Maybe she'd like to come chat with me. I'm just aces at getting pregnant.
It's just that whole "not having my child die inside of me" thing that I can't quite master.
Guess I should be "glad" anyway.
What a twatwaffle.
BFP #2 4/13/10. Bridget born 12/28/10
BFP #3 Finn born 8/11/15
[url=http://www.thebump.com/?utm_source=ticker&utm_medium=UBB&utm_campaign=tickers][img]http://global.thebump.com/tickers/tt1cb8c4.aspx[/img][/url]
Yup she did!!! But she's not insensitive or flaming the OP don't ya know. *insert eye roll here*
I was actually thinking of you when I wrote my comment.
So was I.
This makes me want to vomit.
Maybe i was lucky but when i was an army wife i felt like other military wives always tried to be supportive even though they didn't understand me and i usually made them uncomfortable.
How is it possible for another human being, let alone woman, to say anything like this to a mother who just lost her child?
Wow. That is infuriating all around. I want to slap her for (1) implying that an early loss is NBD and (2) for her comment about being grateful that she can get pregnant at all.
Next, I'll slap the other b*tch who blamed the OP for bringing up her m/c in the first place and "opening a can of worms."
Oye vay. People need to STFU.
It seems nowadays it's hard to find military wives who actually are supportive. I've met some wonderful women on Military Nesties and still love them to death. It's just a general statement, but alot of the wives I've met here in Ga and back in Tx are just outright snotty sh!ts.
We need an emoticon with steam coming out of ears and with a red face, because that's how I just felt when I read that last response to shall's post (re "the place being chock full of hormones"). Ugh. Stupid as*twat.
Is it considered bad form to butt into a military board when you aren't affiliated with the military? That thread is just pissing me off.
I think bad form was ages ago with that thread.
I did notice that when i left my first husband because of abuse the support vanished entirely.
This. I don't think it's bad form. She crossed lines that shouldn't have been crossed.
I agree. I have a few really close friends but some of the wives can just be snotty. Sometimes the women on that board are just mean to each other.
Couldn't resist. People are so insensitive about this topic and comments like these have been made to all of us.
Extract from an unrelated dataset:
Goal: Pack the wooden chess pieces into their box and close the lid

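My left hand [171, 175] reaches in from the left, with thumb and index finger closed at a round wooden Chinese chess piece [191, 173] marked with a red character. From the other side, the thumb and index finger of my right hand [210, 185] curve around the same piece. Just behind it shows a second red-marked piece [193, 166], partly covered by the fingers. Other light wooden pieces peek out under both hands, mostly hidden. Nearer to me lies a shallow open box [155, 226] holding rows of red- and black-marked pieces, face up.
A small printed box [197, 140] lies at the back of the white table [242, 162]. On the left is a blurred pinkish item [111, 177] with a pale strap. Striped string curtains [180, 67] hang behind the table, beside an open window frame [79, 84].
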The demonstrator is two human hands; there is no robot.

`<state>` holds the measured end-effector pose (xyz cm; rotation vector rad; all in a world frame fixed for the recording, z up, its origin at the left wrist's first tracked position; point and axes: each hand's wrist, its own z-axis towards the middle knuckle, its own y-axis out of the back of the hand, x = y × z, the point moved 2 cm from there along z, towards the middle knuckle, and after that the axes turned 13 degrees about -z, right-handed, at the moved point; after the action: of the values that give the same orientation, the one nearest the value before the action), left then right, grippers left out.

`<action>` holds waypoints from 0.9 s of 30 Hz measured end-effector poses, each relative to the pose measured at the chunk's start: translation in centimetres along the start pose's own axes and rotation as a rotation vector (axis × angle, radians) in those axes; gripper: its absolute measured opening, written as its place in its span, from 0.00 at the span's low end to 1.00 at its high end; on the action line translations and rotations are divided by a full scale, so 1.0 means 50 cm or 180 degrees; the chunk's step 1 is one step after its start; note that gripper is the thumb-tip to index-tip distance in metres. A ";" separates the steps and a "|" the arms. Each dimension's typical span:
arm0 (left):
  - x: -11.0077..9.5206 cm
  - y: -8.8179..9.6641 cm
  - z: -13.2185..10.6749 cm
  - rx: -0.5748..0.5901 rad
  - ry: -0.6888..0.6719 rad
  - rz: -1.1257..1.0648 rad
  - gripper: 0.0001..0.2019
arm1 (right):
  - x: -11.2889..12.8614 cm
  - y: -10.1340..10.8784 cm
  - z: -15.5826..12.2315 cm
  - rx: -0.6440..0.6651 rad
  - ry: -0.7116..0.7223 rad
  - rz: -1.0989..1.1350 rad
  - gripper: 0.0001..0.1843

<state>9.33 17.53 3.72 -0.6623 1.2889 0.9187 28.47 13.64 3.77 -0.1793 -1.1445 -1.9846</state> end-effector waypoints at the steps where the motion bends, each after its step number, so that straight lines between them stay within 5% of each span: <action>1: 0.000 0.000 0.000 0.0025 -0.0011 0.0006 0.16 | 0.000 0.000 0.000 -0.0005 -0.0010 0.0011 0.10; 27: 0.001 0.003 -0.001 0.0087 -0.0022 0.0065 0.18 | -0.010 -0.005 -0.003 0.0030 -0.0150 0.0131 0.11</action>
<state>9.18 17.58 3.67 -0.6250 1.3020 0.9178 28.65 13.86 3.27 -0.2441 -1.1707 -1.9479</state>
It makes a terrible, horrible experience even worse.
I get it if you say something inappropriate, get called on it and then apologize, but those women keep beating a dead horse and making it worse and worse.
And, just for the record, if I was in the OP's shoes, I'm 100% certain I'd be sitting in bed thinking about those vaccinations too.
See, here's the thing. When I lost my last one, it was a missed m/c. I found out at 11w 1 day that the baby's heart stopped at 9w 1d. That VERY SAME DAY, I had gone into the ER for my hyperemesis. They gave me Reglan. I had a very severe allergic reaction to it. (At this point I had already seen the heartbeat a couple times.) Afterwards, they had to give me MORE medicines.
In a sane state, I couldn't blame the Reglan or my body's reaction to it. In a grieving state, you bet your arse I did! I questioned everything the doctor's gave me and did a ton of research that, in my head, made me feel better. I got flamed. OH BOY did I get flamed because I made a post similar to hers. Alot of times, people don't know what to say because they haven't been there. Other than "I'm sorry for your loss" they just need to STFU. KWIM?